→ Problem to work on
Copy task. Retype the whole listing exactly, omitting any picture in it.

→ Given data
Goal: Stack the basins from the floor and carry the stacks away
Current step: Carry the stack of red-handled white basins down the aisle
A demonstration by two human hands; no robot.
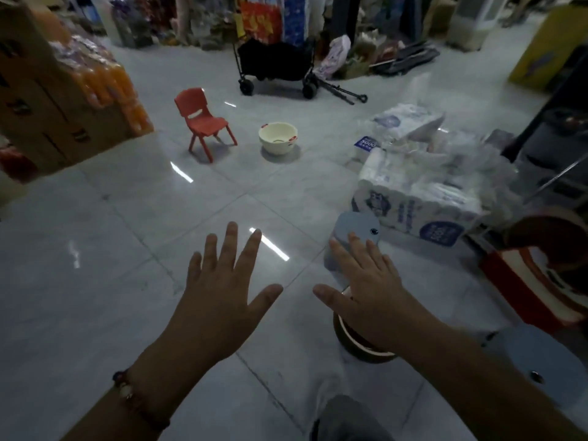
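Bare and spread flat, the left hand (222, 291) and right hand (366, 294) are held out above the glossy tiled floor (95, 249), nothing gripped. A cream basin (277, 138) is seen well ahead, beside a red child's chair (203, 122).

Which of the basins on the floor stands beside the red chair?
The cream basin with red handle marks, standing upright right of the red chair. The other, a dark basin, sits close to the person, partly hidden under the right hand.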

→ Finished task
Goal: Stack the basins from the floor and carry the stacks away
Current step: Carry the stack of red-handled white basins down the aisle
A demonstration by two human hands; no robot.
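Bare and spread flat, the left hand (222, 291) and right hand (366, 294) are held out above the glossy tiled floor (95, 249), nothing gripped. A cream basin (277, 138) is seen well ahead, beside a red child's chair (203, 122).

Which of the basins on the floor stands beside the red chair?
The cream basin with red handle marks, standing upright right of the red chair. The other, a dark basin, sits close to the person, partly hidden under the right hand.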

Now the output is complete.